Europa’s geavanceerde emissienormen betekenen dat je vandaag de dag weinig originele Trabis op de weg ziet, hoewel er wordt aangenomen dat er nog steeds ongeveer 24.000 in Duitsland zijn geregistreerd. Voor verzamelaars van dit rookspuwende, motorsputterende voertuig is de Trabi hun trots en vreugde. Het is een auto die doet denken aan herinneringen aan het Koude Oorlog-tijdperk met vakantie roadtrips in het Thüringer Bos van Duitsland en naaktstranden langs de Oostzee; waarop sommige DDR-gezinnen tot 16 jaar hebben gewacht om te doen, omdat het zo lang duurde eer je nieuwe een Trabant kon aanschaffen. ontvangen. En dan moest je die ook met eigen gereedschap onderhouden. Een Trabant zorgde voor enige onafhankelijkheid in een land waar de onafhankelijkheid bijna nihil was.
“Trabi’s hebben een ziel, denk ik”, zegt de 42-jarige Romy Löbel, een Trabi-liefhebber die in 1996 voor het eerst Trabants begon te verzamelen (hij heeft er nu twee). Löbel groeide op in het voormalige Oost-Duitsland in de stad Chemnitz, toen bekend als ‘Karl-Marx-Stadt.’ Voor hem maakte de Trabant deel uit van het dagelijks leven. “Ze bieden een speciaal soort vrijheid”, zegt hij.
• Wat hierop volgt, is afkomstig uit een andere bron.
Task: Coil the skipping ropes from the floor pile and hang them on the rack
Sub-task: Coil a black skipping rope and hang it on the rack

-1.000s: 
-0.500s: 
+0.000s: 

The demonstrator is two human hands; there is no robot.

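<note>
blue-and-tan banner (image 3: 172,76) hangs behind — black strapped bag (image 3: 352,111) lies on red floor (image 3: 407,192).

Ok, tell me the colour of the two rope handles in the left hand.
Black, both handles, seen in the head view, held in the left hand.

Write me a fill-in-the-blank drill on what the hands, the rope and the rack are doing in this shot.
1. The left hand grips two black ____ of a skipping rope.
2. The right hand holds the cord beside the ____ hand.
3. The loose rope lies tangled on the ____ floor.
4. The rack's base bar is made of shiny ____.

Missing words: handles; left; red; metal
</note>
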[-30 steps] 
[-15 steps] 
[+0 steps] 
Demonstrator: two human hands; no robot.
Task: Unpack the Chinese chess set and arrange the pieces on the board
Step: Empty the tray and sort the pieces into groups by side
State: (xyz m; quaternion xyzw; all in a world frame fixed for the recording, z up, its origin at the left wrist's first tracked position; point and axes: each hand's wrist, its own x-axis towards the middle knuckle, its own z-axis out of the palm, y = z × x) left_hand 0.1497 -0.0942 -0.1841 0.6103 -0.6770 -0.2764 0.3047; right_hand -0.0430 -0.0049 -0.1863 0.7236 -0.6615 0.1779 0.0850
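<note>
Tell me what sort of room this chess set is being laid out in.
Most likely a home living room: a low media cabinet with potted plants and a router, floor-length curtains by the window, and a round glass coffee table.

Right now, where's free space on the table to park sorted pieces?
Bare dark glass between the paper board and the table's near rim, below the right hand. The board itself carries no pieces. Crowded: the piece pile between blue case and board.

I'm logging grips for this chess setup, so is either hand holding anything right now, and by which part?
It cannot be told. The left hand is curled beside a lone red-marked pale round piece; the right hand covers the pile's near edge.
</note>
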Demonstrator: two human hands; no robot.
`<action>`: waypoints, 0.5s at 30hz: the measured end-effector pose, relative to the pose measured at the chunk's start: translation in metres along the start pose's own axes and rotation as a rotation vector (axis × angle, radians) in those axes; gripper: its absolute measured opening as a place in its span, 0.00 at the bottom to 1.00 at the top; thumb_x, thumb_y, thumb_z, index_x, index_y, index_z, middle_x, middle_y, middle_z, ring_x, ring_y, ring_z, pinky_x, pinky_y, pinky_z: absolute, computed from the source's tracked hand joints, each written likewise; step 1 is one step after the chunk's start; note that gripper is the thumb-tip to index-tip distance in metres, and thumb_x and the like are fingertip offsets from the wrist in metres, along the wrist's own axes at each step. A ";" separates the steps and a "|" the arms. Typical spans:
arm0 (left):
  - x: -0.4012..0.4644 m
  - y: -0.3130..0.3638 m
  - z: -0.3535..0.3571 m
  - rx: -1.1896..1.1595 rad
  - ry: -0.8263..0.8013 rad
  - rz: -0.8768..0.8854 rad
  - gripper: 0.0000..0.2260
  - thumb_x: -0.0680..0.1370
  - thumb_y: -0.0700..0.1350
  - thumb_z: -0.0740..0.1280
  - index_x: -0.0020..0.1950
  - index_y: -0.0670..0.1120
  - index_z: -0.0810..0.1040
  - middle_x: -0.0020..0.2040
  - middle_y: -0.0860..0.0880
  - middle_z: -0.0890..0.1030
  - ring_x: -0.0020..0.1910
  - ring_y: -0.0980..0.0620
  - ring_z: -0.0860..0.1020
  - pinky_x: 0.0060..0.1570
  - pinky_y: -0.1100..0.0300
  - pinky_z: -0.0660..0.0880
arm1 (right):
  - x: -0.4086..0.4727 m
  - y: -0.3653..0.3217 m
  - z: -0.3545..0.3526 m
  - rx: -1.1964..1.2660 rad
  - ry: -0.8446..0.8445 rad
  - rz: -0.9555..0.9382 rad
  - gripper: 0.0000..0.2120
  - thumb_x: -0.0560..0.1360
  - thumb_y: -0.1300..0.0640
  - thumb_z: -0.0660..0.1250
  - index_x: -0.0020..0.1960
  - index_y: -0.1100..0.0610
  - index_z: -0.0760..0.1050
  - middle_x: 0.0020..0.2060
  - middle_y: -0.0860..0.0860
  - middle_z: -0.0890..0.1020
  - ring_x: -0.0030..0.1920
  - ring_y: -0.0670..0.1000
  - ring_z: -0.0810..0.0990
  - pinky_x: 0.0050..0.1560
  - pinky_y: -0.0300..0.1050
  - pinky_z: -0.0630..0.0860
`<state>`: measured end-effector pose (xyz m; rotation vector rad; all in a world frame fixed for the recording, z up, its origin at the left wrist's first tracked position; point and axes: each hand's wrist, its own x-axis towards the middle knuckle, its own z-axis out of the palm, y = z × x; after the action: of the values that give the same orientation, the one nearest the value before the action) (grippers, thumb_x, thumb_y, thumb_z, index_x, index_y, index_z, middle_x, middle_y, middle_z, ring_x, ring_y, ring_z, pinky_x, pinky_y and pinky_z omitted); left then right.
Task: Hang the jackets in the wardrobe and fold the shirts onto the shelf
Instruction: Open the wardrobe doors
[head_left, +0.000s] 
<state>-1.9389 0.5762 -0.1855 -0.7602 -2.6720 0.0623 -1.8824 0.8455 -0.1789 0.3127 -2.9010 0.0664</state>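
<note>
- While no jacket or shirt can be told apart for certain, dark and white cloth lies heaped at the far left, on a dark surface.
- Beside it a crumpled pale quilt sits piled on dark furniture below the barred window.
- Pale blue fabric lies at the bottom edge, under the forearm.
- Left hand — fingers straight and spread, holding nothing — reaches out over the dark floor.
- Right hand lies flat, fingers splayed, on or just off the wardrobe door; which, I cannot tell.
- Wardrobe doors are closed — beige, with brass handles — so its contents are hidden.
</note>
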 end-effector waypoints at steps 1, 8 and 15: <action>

“Ik hou echt van de geur en het geluid van Trabis,” zegt Florian Vogel, een 30-jarige uit Kaiserslautern, die ook zegt dat de eenvoud van onderhoud een belangrijk verkoopargument is. “Het is zo makkelijk te onderhouden”, zegt hij. De Trabi heeft een bijzonder krachtige uitlaatgeur die een 50:1 mix van benzine en tweetakt olie, en de motor maakt een vroom vroom geluid. Vogel bezit momenteel vier van de auto’s-een 1984 witte en een 1989 blauwe sedan, elk met de originele tweetakt motor, en twee 1991 stationwagons met viertakt VW Polo motoren (deze maakten deel uit van de laatste Trabant productie modellen uitgebracht in 1990-1991). “Op mijn 18de wilde ik een oude auto hebben die ik vooral alleen kon repareren en die ook een soort ‘cultstatus’ had,” zegt hij, “en er waren vier merken die ik overweegde: de Citroen 2CV, Austin Mini Cooper, originele VW Kever en Trabant. Toen dacht ik erover na. Ik besloot dat ik nooit een Franse auto zal rijden, de Austin Mini Cooper is te duur en roest gemakkelijk – hetzelfde als de VW Kever – dus koos ik voor de Trabant.”
Vogel en zijn vrouw Kate kwamen na ongeveer 1,5 jaar rijden in heel Europa in hun blauwe Trabant met een kleine trailer, een reis die hij op internet beschreef in een blog, www.traveltrabi.com. “Ik zag Trabis op plaatsen waar ik ze nooit zou verwachten,” zegt hij, “in landen als Spanje en Schotland.”
Trabi fans zijn niet exclusief te vinden in Europa. Gus Jackson is een professionele autoracer die in Nashville, Tennessee woont. Hij aanbidt zijn blauwe Trabant. “Ik heb het eigenlijk als een grap,” zegt hij, “het was zeker goedkoop genoeg en kwam met een hele kofferbak van onderdelen. Maar nu hou ik van het ding. Het is nul onderhoud, en zijn schattige en eigenzinnige uiterlijk is uit de hitlijsten. Mensen in de VS zwermen eromheen alsof ze een alien zien.”
Een ander ding is dat Trabi-verzamelaars niet genoeg kunnen krijgen van de sterke gemeenschap die is gewijd aan de auto’s. In mei 2019 vierde de International Trabant Meeting zijn 25-jarig bestaan, met honderden Trabi-enthousiastelingen die samenkwamen in de Duitse stad Anklam uit landen als Italië, Hongarije en Noorwegen. Ze wisselden verhalen, nipten bier en namen deel aan Trabi-gerelateerde evenementen. Vandaag de dag zijn er Trabi clubs in heel Duitsland, groot Europa, en zelfs in de Verenigde Staten.